Doch gerade bei diesen Punkten krankt es beim BVB schon in der ganzen Saison. Die Mannschaft leistet sich übermäßig viele, leichte Ballverluste, wie Thorgan Hazard am Samstag vor dem 1:0 der Gastgeber. In diesen Fällen wäre aggressives Gegenpressing ein adäquates Gegenmittel, doch gerade hier gehen unsere Offensivakteure häufig allzu zaghaft zu Werke. Auch der direkte Weg nach hinten, das schnelle Nachsetzen wird nicht immer im allerhöchsten Tempo gemacht. Anstatt gegnerische Konter im Keim zu ersticken, lässt man die Gegner häufig in hoher Geschwindigkeit auf das eigene Tor angreifen und die eigenen Verteidiger bei der Abwehrarbeit im Stich.
Die Lösungsmöglichkeiten liegen nicht gerade auf der Hand. Leonardo Balerdi hätte eine Chance anstelle des teilweise indesponierten Manuel Akanji verdient. Auch ein schnelles Comeback von Dan-Axel Zagadou könnte Abhilfe schaffen. Eine dauerhafte Umstellung zurück auf die Viererkette scheint aktuell eher unwahrscheinlich. Die genannten Probleme traten auch in dieser Abwehrformation auf und insbesondere im Offensivbereich scheint sich die Mannschaft im 3-5-2 wohler zu fühlen und kreativer zu agieren.
Ein Umdenken hat vor allem auch in den Köpfen der Spieler stattzufinden. Die Wege im höchsten Tempo müssen nicht nur nach vorne, sondern auch nach hinten gemacht werden. Ein unterbundener Konter, ein abgewehrter Torschuss müssen denselben Pusch geben wie eine gelungene Offensivaktion. Einzelne Spieler dürfen sich nicht zu schade für die Defensivarbeit sein.
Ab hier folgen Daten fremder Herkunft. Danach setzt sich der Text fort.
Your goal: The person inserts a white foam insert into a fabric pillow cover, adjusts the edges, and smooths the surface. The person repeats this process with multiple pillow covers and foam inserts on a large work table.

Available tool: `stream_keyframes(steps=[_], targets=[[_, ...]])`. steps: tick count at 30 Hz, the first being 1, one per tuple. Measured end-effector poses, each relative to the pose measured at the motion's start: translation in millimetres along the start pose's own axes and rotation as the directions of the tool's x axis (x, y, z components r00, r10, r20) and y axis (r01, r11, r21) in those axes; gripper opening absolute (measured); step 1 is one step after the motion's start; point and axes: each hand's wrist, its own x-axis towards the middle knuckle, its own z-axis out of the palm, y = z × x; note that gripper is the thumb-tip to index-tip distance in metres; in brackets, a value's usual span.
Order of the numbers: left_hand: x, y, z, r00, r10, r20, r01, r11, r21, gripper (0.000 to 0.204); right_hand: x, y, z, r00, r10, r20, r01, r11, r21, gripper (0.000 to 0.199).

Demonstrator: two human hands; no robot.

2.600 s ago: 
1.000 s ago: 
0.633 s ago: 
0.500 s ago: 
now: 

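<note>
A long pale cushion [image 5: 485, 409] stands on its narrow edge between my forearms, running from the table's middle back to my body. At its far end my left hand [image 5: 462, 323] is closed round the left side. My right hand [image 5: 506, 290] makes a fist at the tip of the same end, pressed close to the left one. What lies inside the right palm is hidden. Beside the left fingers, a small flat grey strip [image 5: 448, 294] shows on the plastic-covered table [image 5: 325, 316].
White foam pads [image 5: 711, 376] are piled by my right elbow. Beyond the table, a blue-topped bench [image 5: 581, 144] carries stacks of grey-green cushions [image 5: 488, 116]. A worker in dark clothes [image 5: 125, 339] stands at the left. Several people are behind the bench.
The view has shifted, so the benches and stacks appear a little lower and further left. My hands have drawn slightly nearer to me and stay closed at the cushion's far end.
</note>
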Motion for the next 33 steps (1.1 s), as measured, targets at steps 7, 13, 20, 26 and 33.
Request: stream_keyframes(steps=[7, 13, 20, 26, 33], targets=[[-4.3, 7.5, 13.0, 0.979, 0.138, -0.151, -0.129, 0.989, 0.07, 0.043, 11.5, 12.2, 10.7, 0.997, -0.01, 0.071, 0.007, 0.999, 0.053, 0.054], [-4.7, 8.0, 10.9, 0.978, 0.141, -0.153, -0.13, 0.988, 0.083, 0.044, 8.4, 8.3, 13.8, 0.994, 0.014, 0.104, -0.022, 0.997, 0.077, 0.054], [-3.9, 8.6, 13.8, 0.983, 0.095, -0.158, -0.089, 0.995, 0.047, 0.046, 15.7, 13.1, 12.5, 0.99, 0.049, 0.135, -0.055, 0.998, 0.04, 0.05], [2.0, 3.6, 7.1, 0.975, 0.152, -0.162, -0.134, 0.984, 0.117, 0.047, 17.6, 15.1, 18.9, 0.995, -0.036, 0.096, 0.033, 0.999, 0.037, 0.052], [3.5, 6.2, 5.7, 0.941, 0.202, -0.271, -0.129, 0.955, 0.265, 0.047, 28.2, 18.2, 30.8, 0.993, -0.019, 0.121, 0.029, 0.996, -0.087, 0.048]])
Gerade hier muss man an die Eigenverantwortung der Spieler appellieren, denn gerade hier können Trainer und Verantwortliche nur bedingt mit Ansprachen und Trainingsarbeit entgegenwirken.
Aktuell erscheint es für mich fraglich, ob sich die aufgeführten Probleme kurzfristig lösen lassen. Die Probleme treten schon allzu chronisch auf. Im Laufe der Saison gab es genug „Schüsse vor den Bug“, die den Spielern zu denken geben sollten. Auch in der Wintervorbereitung fing man sich wieder eine Vielzahl „leichter“ Gegentore. Begreift die Mannschaft nicht schnell, dass zum Erfolg auch harte Defensivarbeit gehört, wird man sich vom Meisterschaftstraum schneller verabschieden als es lieb ist. Wollen wir als BVB-Fans also hoffen, dass sich in diesem Jahr die alte Fußballer-Weisheit nicht bewahrheitet, wonach die Offensive Spiele, aber die Defensive Titel gewinnt. Es sei denn, beim Defensivpatient Borussia tritt akute und unerwartete Besserung auf. Nicht besonders realistisch, aber man wird ja noch träumen dürfen.